Seul – Normative allentate per rilanciare studi e conversioni, con l’obiettivo di sbloccare entro il 2030 i progetti dell’area metropolitana di Seul attualmente in stallo: il ministero del Territorio, delle Infrastrutture e dei Trasporti della Corea del Sud ha annunciato un piano per ampliare l’offerta di alloggi non residenziali di 41.000 unità nell’area metropolitana di Seoul nei prossimi due anni e di 110.000 unità in totale entro il 2030. Questo annuncio è giunto cinque giorni dopo che il ministero aveva dichiarato che avrebbe di fatto revocato le restrizioni sull’offerta di alloggi pubblici in affitto con formula di acquisto nelle aree regolamentate.
Il ministero ha deciso innanzitutto di semplificare significativamente le normative relative agli alloggi monolocali in stile urbano, che possono essere realizzati rapidamente utilizzando terreni inutilizzati nei centri cittadini. L’obiettivo di fornitura è di 26.000 unità in due anni e di 77.000 unità entro il 2030. Aumenterà inoltre il numero massimo di piani per le case a schiera e gli edifici plurifamiliari da cinque a sei, previa revisione da parte di una commissione per l’architettura. Anche le normative relative al diritto all’illuminazione solare saranno semplificate, standardizzando la distanza di arretramento a nord a cinque metri per gli edifici di altezza compresa tra dieci e 17 metri.

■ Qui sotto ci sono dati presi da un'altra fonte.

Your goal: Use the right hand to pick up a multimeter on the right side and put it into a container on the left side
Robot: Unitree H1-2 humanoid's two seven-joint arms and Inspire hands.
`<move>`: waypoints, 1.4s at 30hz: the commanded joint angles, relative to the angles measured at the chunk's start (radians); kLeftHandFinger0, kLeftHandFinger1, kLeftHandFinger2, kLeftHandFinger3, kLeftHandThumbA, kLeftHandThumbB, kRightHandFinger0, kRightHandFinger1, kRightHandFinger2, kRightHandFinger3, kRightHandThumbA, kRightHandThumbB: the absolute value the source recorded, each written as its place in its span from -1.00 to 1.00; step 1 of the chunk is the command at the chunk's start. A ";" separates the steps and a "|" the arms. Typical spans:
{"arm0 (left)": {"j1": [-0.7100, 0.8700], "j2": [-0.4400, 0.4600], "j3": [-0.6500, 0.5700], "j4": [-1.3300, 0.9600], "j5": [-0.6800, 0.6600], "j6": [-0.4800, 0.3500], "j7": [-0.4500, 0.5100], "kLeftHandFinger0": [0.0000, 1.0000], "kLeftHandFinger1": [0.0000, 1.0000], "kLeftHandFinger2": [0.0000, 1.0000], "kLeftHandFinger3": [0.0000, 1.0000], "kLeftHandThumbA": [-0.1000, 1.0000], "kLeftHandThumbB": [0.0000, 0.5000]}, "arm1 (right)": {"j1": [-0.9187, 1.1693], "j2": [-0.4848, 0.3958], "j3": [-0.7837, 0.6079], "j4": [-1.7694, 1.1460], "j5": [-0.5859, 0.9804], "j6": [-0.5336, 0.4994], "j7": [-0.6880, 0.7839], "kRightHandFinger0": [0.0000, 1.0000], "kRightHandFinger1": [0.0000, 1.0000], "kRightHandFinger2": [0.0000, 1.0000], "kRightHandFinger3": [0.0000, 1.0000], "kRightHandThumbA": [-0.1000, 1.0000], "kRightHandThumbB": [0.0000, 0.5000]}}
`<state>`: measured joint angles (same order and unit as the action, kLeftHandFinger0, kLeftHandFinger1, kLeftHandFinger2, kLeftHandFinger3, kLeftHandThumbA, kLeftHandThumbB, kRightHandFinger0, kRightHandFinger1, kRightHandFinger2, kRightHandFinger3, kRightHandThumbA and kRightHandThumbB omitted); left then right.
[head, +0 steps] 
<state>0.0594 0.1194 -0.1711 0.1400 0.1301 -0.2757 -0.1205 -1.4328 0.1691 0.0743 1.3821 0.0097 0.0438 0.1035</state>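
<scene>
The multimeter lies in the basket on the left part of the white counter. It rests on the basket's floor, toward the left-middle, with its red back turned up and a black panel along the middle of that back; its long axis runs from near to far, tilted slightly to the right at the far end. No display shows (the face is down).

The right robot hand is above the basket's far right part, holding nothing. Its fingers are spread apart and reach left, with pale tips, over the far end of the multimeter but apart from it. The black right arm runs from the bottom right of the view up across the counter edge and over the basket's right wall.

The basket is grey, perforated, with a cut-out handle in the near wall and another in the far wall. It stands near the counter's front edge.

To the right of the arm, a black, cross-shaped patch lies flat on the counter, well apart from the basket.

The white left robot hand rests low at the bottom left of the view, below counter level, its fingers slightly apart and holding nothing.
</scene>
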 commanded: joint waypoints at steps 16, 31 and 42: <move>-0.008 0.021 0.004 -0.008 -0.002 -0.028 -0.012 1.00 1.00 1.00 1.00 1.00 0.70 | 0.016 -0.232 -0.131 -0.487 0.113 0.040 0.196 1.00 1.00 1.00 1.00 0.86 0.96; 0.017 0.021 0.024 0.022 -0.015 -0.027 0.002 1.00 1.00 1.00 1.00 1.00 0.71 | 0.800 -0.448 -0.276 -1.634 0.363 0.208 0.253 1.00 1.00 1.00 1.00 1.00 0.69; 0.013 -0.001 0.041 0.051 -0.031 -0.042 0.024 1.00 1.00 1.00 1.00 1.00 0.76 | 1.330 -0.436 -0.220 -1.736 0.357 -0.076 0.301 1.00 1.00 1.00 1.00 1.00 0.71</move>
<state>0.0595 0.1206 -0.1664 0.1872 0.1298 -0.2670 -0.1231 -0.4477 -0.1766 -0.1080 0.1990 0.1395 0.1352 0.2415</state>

Saranno inoltre semplificate le normative relative ai parcheggi. A seconda delle ordinanze locali, i requisiti potranno essere ridotti fino al 70% dello standard legale e sarà consentita l’introduzione di sistemi di parcheggio robotizzati o di auto-parcheggio.
Il governo sosterrà attivamente anche i progetti di conversione di edifici commerciali, uffici e strutture del Complesso dell’Industria della Conoscenza in alloggi residenziali, al fine di soddisfare la crescente domanda da parte di nuclei familiari composti da una sola persona. Attraverso questo, prevede di fornire 15.000 unità abitative in due anni e oltre 33.000 unità entro il 2030.
Verrà inoltre rafforzato il sostegno finanziario per i progetti non residenziali. Entro il 2027, per la costruzione di monolocali in stile urbano, il limite di prestito del fondo per l’edilizia abitativa e lo sviluppo urbano sarà innalzato e i tassi di interesse saranno ridotti al 3%.